Thrutching up Generator.
Without massive gear, you top rope this fiend but the style of climb doesnt concern me, it's getting up this thing in general that does. I put some tape on my left shoulder as it bled last time and a start the shuffle. With my left arm flapping inside the gaping crack and my feet side ways across the crack, i grovel and slide my way up inches at a time, as the crack slowly widens. 20 minutes later and thoroughly knackered, i run into 'Noodles' back at camp and quickly talks me into doing the 'Arches - North Dome link'. "Something like 23 pitches". Cool!

A day or two after, we reach get off the shuttle and look for the base.
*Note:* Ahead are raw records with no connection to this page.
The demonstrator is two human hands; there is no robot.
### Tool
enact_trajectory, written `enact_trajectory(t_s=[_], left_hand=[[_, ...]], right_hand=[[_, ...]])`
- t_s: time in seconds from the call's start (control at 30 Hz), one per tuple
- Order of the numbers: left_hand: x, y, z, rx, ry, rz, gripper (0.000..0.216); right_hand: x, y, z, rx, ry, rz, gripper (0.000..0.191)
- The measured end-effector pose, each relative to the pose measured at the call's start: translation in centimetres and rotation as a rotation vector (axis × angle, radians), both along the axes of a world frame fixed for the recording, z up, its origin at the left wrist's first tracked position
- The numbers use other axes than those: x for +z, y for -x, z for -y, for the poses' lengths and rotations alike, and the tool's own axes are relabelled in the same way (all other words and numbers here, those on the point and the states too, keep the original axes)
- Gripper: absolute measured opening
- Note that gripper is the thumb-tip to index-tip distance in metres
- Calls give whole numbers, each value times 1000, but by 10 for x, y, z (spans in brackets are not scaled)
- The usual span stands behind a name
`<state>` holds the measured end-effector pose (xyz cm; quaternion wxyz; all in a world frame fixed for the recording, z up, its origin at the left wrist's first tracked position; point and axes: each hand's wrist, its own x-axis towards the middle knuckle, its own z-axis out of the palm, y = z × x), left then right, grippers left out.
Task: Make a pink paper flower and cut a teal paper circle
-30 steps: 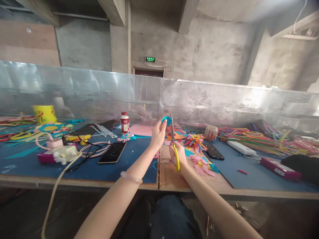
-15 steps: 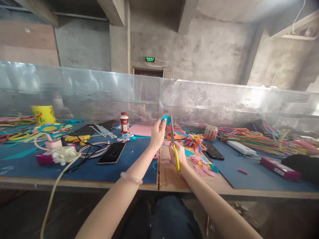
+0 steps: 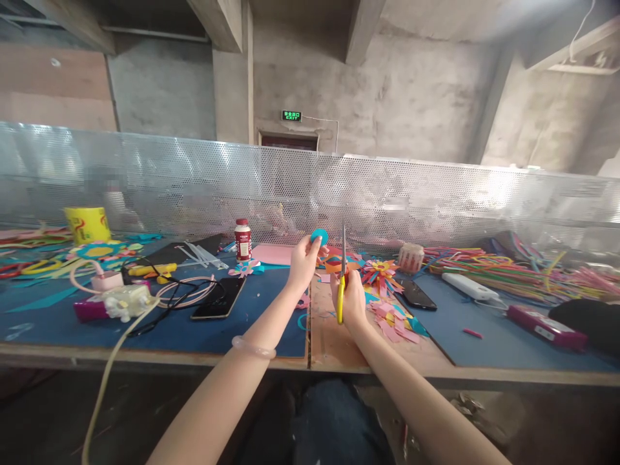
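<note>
Between the thumb and fingers of my left hand [image 3: 303, 263] is a small round piece of blue paper [image 3: 319, 237], held up above the table. My right hand [image 3: 349, 294] grips yellow-handled scissors [image 3: 341, 297], their blades pointing up and away from me. The blades look nearly together and stand a little to the right of the blue paper, apart from it. Beyond and to the right of my right hand lies a multicoloured paper flower [image 3: 380, 274]. Pink, yellow and blue paper scraps [image 3: 394, 321] are piled just right of my right wrist.
A red-and-white bottle [image 3: 243, 240], a phone [image 3: 219, 298] and a power strip with cables [image 3: 113, 302] are on the left. To the right are another phone [image 3: 417, 294], colourful strips [image 3: 494, 274] and a purple-ended power strip [image 3: 547, 328]. A perforated metal screen [image 3: 194, 187] borders the back.
The scissors have moved right, away from the blue paper, and turned more upright. My left hand has shifted slightly left and down with the paper.
</note>
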<state>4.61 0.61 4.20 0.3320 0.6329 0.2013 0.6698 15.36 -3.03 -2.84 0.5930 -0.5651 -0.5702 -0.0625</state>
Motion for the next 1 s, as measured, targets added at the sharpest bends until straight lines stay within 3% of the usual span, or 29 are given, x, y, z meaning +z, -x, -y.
enact_trajectory(t_s=[0.23, 0.6, 1.0], left_hand=[[-4, -2, -5, -89, 52, 14, 23], [-4, 2, 3, -288, 95, 14, 19], [-3, 6, -5, -270, 120, 80, 21]], right_hand=[[-2, 0, -2, -45, -66, 6, 28], [0, 0, 0, 78, 26, -41, 26], [20, -10, 14, 273, 183, -70, 33]])
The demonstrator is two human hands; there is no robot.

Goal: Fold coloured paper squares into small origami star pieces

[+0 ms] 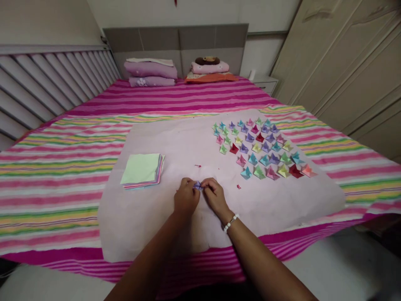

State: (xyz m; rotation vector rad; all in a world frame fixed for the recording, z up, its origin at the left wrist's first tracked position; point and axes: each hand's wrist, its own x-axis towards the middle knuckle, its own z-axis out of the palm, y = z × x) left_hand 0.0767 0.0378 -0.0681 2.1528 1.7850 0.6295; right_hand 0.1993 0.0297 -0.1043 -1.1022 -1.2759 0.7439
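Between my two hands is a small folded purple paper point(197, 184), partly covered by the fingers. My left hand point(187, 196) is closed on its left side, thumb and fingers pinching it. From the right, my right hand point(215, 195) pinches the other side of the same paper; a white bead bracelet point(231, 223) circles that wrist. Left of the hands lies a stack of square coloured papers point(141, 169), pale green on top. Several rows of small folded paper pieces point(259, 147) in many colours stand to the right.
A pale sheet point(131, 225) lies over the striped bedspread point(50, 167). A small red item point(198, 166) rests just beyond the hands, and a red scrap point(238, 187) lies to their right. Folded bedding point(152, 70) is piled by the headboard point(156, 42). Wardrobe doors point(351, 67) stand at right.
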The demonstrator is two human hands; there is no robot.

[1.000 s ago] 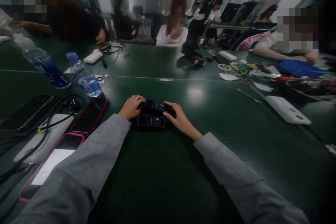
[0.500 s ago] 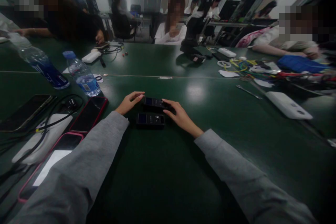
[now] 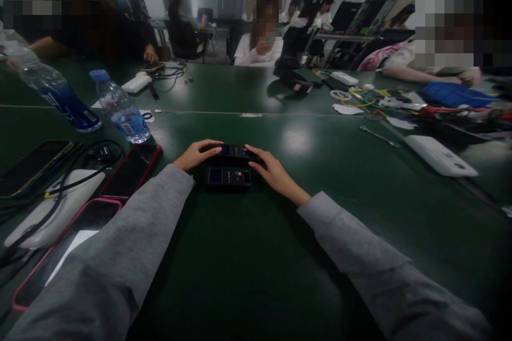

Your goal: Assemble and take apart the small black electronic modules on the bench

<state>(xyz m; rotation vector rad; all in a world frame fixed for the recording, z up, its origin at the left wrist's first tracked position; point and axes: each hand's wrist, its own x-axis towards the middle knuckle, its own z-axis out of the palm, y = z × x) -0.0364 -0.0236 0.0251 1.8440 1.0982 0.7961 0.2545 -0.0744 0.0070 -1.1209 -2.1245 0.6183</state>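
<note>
Two small black box-shaped devices, each with a small screen and buttons on its face, lie one behind the other on the dark green table [image 3: 256, 266]. My left hand [image 3: 196, 154] has its thumb and fingers at the left end of the far device [image 3: 234, 151]. At that device's right end are the thumb and fingers of my right hand [image 3: 276, 171], so it sits pinched between both hands. The near device [image 3: 228, 177] lies flat just in front, untouched, with its screen at the left. My fingertips partly hide the far device's ends.
To the left are two plastic bottles [image 3: 120, 109], a red-edged phone [image 3: 131, 171], a pink-cased phone [image 3: 86, 218], a white power bank [image 3: 60, 205] and black cables. To the right lie a wrench [image 3: 379, 136], another white power bank [image 3: 438, 155] and tangled wires. Several people sit beyond.
My left hand has closed in on the far device's left end. The far device has turned slightly and now lies more nearly parallel to the near one. The view has shifted a little.
</note>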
Stumbling around some talus i drop our biggest water bottle the starts gushing. Damn. We chug the rapidly deleting water and start simul climbing the 'Arches' section. (13 pitches of 5.7).

Doing the 'tension' mid way up route.

4 hours later we finish the wandering lines of cracks. Not bad. We then start hiking up through the forest and reach the lower slabs. Traversing, traversing, we start to get hot as the yellow dot in the blue canvas shoots down on us like a laser beam. I take off my jeans and have flashbacks of the thirst. An hour later we still haven't found the trail. Finding some cairns we go up the left side of the dome. We have been hiking an hour now and things don't make sense. Especially when i inform Noodles that my jeans fell off my bag with my camera inside. Shit. Hiking back down the slabs we find them and start the hike back up. 30 minutes go by and we are done. The flame had officially died. Deciding to bail we walk towards the North dome descent. (urrgghhh) and discover too late that we had been hiking up the descent trail like a couple of noobs. The start of the route is now obvious to us. This is makes the sting even more painful.

On top of the North Dome descent gully. About to bail but trying to enjoy the view!
Finally, after another hour of slipping an sliding down that gully in my crap shoes i found in the free bin we are down and out. Strike two.

A few day previous to this episode, Drew and Lauren ask if i want a ride to Indian Creek. (The temple of crack climbing). Now, i almost sure i'll leave with them. Ok, one more try, one last hurrah and ill be happy. Another morning i wake at 6 am to do a fun classic, the east buttress of middle cathedral. After another hour a walking from camp 4 we reach the base of the route to find 3 parties clustered around the base! Strike three. I sink down onto a boulder and accept that's its over for me in the valley. Go back, get better at steep cracks, get fitter and come back when you think your ready again. I can help but be upset from the failures but i get out of my head and look towards El Cap as the sun rises and paints a veil of rose across the headwall. So beautiful.

The next day, we pack up and leave for the creek. I say goodbye to my friends that will stay and am filled with a new motivation. Time to crack it up!